[THE TASK]: Below are the records; copy each line in which "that" can be found.

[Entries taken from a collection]

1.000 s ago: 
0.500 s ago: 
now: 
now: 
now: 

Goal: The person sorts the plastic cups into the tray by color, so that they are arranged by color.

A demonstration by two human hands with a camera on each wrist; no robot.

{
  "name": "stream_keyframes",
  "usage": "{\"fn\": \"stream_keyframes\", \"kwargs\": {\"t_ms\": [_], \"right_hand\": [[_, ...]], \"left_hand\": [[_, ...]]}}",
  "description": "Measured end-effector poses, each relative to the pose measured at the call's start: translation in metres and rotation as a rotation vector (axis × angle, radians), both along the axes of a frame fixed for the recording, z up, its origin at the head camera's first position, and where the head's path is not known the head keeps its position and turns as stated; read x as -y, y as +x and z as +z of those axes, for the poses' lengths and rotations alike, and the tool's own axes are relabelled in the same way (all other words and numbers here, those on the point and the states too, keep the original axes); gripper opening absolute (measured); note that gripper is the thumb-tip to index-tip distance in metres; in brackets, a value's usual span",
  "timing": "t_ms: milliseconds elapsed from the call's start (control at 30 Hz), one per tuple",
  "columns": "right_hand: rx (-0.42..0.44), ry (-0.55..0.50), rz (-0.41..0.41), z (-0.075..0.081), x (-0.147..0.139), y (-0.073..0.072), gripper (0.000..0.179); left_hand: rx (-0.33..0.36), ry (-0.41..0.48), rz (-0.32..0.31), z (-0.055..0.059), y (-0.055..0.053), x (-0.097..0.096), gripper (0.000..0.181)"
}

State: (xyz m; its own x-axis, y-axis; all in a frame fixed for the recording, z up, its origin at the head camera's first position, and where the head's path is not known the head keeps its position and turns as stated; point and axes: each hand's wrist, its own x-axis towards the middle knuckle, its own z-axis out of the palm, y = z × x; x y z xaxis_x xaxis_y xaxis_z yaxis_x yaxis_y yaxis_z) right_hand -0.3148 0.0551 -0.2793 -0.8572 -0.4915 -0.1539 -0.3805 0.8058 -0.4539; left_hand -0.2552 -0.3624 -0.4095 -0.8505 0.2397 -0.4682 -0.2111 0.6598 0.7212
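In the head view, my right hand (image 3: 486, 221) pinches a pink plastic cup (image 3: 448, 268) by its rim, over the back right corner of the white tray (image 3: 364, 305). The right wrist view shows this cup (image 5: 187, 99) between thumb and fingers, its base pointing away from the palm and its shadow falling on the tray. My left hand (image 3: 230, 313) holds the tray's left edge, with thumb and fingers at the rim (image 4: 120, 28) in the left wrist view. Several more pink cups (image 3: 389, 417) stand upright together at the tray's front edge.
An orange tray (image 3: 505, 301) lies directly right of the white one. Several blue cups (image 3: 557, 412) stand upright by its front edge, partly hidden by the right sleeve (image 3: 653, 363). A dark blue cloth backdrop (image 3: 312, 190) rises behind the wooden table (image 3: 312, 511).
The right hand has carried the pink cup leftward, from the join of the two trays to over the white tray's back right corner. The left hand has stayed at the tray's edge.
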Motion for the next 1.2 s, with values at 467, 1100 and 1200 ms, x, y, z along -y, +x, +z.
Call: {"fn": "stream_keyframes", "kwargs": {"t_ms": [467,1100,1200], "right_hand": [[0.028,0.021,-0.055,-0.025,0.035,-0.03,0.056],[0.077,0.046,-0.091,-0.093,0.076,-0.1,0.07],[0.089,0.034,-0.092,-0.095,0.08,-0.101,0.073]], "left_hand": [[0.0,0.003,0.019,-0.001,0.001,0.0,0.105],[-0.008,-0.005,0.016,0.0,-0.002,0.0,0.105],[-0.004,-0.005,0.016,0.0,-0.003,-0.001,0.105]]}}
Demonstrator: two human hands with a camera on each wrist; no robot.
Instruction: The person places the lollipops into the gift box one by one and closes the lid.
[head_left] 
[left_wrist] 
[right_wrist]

[OUTPUT OF THE EXERCISE]:
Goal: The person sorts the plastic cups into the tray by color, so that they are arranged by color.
  "description": "Measured end-effector poses, each relative to the pose measured at the call's start: translation in metres and rotation as a rotation vector (axis × angle, radians), both along the axes of a frame fixed for the recording, z up, its origin at the head camera's first position, and where the head's path is not known the head keeps its position and turns as stated; read x as -y, y as +x and z as +z of those axes, for the poses' lengths and rotations alike, and the tool's own axes are relabelled in the same way (all other words and numbers here, those on the point and the states too, keep the original axes); gripper opening absolute (measured); note that gripper is the thumb-tip to index-tip distance in metres; in brackets, a value's usual span",

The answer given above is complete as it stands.